**Task:** Which lines mention "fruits"? Show each one from the listing.

**Stored data:**
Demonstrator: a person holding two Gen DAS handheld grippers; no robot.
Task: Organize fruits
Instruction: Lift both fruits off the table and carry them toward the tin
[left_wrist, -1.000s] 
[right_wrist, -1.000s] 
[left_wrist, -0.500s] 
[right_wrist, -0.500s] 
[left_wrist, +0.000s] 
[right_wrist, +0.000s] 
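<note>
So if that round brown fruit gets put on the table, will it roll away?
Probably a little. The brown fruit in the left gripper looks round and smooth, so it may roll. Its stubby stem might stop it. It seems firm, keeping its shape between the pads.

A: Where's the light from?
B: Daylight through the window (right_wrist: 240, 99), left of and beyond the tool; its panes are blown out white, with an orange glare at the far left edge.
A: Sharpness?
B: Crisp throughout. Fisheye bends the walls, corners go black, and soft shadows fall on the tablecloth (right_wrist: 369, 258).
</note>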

**Your response:**
Task: Organize fruits
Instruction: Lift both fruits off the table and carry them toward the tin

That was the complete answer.